▶ **EXERCISE REQUIREMENTS**
Reproduce everything from the line that contains "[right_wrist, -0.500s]" down to the line that contains "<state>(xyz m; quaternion" in the listing below, word for word and nothing more. Leave the pictures out.

▶ **SUPPLIED DATA**
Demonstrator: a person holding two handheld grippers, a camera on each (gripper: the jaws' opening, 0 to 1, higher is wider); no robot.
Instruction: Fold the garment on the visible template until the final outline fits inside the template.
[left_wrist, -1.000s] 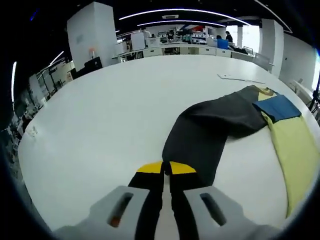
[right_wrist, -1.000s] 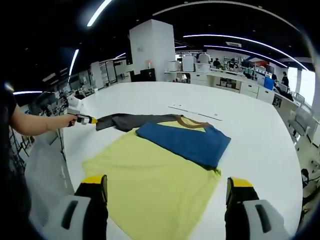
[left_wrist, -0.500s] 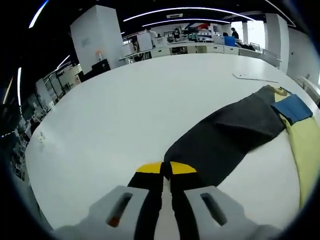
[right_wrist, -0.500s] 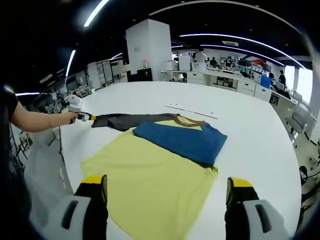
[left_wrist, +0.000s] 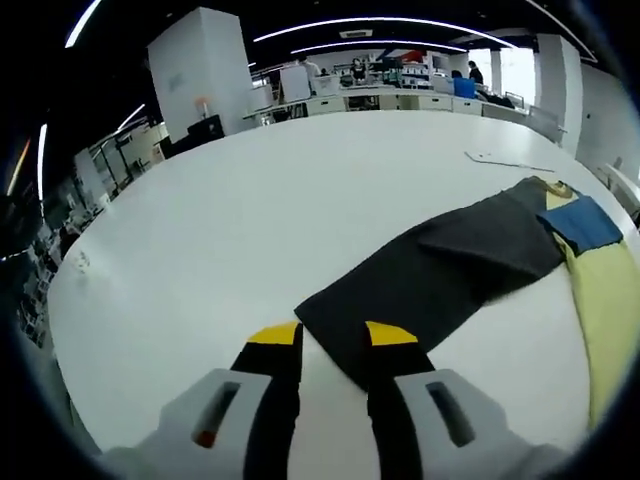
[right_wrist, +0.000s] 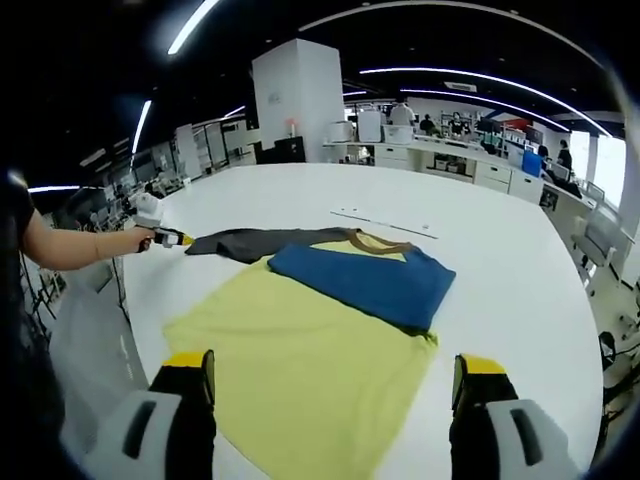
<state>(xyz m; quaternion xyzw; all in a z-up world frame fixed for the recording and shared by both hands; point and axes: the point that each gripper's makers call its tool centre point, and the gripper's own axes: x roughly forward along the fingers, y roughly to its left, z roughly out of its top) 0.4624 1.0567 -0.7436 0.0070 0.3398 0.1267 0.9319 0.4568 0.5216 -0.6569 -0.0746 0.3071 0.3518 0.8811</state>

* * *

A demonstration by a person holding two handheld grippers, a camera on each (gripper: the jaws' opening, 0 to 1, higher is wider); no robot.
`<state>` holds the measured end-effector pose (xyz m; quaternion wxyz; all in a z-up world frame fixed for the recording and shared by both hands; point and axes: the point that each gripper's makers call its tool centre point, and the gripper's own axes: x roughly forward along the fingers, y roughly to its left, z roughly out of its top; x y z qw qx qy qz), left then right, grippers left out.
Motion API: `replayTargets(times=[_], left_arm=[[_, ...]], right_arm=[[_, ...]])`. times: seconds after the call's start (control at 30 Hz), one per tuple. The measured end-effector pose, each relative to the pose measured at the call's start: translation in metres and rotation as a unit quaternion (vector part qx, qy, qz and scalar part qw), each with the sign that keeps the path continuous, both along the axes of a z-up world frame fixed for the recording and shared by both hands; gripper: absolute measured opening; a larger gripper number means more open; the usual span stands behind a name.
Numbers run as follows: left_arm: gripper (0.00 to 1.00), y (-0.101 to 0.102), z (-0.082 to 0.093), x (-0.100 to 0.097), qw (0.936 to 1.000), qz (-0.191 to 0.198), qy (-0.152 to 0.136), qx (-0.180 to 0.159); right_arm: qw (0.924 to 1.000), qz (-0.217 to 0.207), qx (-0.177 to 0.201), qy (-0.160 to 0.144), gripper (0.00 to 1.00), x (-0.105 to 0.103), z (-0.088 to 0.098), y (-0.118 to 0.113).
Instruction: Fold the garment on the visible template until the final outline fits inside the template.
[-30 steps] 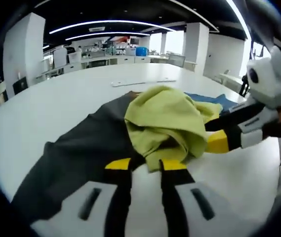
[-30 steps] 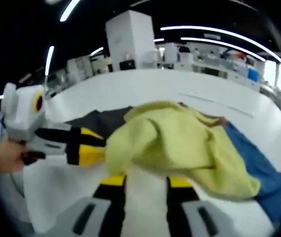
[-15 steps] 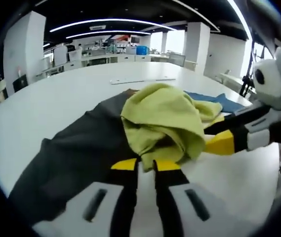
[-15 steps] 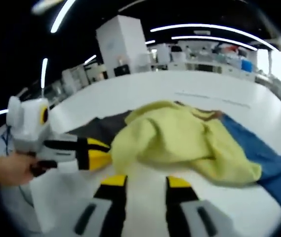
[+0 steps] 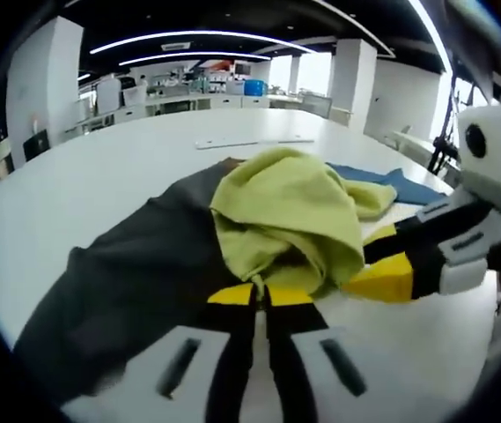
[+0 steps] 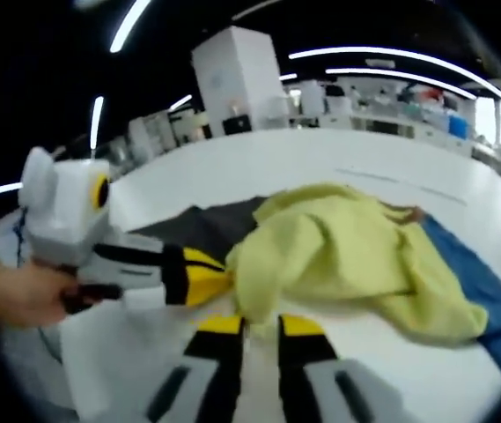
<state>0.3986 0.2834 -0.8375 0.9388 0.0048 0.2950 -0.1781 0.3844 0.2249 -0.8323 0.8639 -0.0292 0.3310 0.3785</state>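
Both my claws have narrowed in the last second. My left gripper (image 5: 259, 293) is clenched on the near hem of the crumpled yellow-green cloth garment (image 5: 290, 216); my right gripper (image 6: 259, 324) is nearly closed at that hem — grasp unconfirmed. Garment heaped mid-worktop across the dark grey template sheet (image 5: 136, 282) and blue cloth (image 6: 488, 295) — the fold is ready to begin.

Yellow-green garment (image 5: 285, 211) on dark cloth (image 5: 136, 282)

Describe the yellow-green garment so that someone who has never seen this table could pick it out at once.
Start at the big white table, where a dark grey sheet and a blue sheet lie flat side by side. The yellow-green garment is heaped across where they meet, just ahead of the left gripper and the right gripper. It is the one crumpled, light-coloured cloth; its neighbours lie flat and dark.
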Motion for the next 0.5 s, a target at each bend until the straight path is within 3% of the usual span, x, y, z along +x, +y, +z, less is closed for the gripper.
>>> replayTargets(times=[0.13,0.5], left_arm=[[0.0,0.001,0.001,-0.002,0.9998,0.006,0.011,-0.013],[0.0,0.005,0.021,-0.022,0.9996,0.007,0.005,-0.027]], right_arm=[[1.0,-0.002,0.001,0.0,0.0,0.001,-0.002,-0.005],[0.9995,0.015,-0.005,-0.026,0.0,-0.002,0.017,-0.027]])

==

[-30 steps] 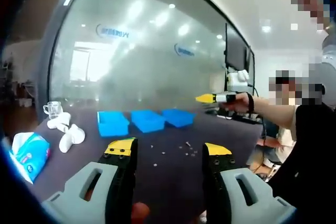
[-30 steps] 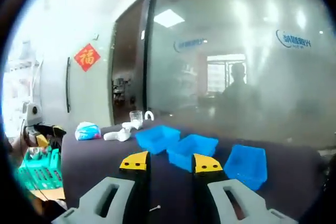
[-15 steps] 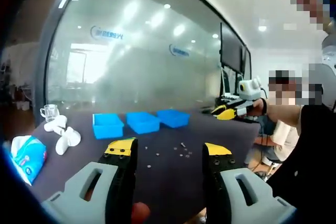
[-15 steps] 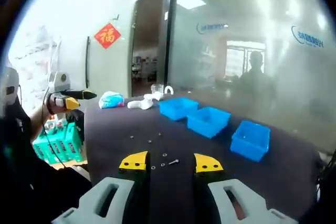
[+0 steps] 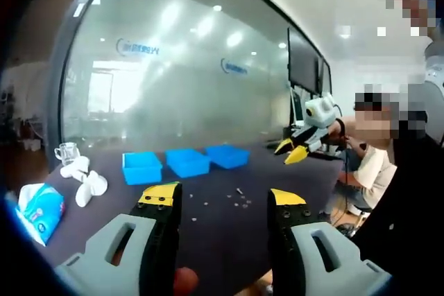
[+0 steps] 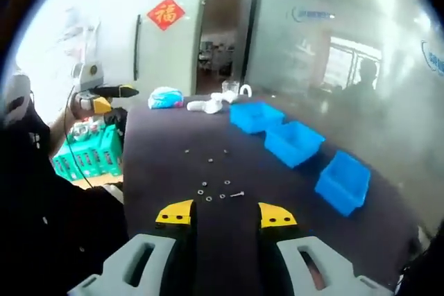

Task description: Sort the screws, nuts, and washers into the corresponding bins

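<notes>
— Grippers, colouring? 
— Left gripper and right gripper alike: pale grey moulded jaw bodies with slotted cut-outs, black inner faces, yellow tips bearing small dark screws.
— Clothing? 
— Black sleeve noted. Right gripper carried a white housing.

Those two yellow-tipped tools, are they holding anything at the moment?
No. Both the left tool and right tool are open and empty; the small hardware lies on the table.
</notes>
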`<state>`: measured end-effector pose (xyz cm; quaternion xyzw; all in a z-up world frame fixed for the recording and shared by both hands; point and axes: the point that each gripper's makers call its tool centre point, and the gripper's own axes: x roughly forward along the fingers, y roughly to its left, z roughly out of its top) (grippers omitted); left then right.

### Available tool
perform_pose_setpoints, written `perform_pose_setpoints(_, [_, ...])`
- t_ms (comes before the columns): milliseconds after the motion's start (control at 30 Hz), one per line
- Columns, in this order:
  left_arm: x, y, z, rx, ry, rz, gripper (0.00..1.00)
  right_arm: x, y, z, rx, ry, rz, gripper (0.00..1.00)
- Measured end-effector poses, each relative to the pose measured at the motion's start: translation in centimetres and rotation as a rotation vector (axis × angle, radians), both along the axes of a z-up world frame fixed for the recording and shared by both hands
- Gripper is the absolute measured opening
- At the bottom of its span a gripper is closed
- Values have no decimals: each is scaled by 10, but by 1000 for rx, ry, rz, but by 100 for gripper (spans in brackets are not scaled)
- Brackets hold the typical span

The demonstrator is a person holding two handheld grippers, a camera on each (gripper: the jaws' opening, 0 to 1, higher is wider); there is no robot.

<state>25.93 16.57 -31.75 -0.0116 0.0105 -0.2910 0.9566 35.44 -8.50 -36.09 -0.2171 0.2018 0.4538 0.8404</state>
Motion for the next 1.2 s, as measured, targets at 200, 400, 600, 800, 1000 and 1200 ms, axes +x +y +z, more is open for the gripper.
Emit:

▶ **RESULT OF THIS EXERCISE**
[right_wrist, -0.500s] 
[left_wrist, +0.000s] 
[right_wrist, +0.000s] 
<state>(xyz m; quaternion xyzw; all in a z-up world frame fixed for the recording and shared by both hands; point and axes: the point that each gripper's makers call its tool centre point, and the gripper's own axes: x roughly forward along the fingers, y roughly to its left, z roughly out of its top) 0.4624 1.0567 -0.7436 0.0070 0.3398 0.1267 0.9319 0.4568 0.5216 -0.6569 -0.0746 0.3071 0.3518 0.8811</state>

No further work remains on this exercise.